# Exercise details
For each line of the listing that holds "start", show the full line.

::: Dataset content :::

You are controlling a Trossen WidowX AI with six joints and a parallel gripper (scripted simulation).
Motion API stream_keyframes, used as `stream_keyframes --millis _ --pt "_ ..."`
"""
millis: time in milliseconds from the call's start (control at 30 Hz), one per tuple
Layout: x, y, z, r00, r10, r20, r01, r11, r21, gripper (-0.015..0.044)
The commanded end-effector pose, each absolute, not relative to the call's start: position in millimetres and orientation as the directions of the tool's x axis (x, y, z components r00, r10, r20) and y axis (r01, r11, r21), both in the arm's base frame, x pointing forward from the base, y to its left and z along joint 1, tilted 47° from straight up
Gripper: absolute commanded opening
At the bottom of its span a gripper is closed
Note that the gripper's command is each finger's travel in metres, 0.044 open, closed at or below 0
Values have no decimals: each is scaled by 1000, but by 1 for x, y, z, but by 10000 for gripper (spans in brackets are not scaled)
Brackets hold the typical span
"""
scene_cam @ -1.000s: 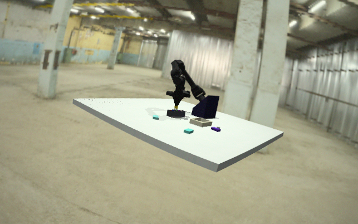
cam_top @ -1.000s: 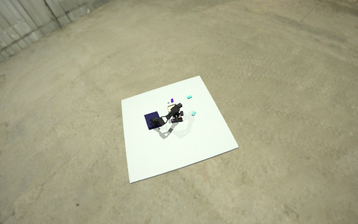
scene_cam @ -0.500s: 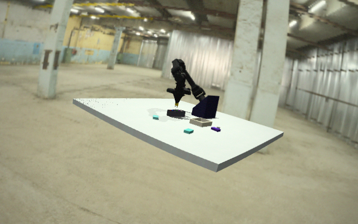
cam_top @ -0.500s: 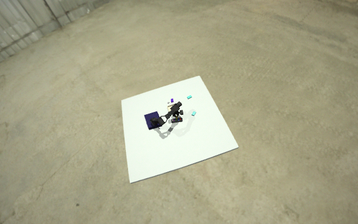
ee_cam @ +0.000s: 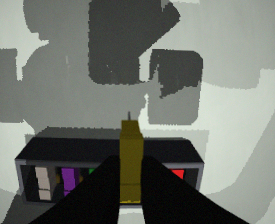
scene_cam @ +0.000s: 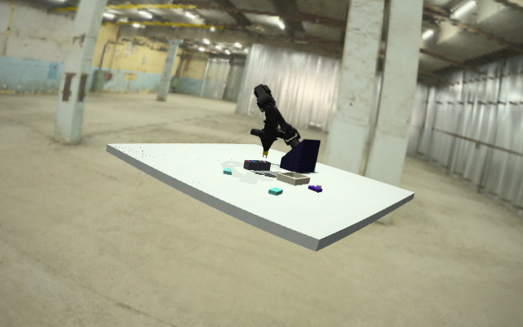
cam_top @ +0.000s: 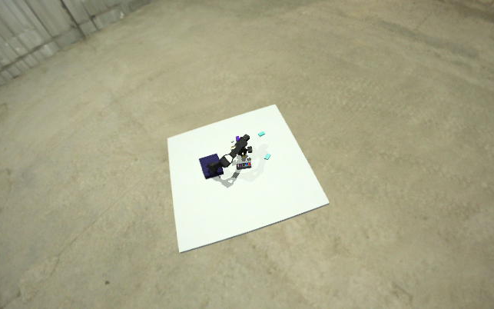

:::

# Exercise output
millis: time in milliseconds from the call's start (control at 30 Hz), one per tuple
The commanded end-effector pose, each absolute, not relative to the call's start: position in millimetres and orientation as the directions of the tool's x axis (x, y, z components r00, r10, r20) and y axis (r01, r11, r21), both in the arm's base frame, x pointing forward from the base, y to its left and z along joint 1, tilted 47° from straight up

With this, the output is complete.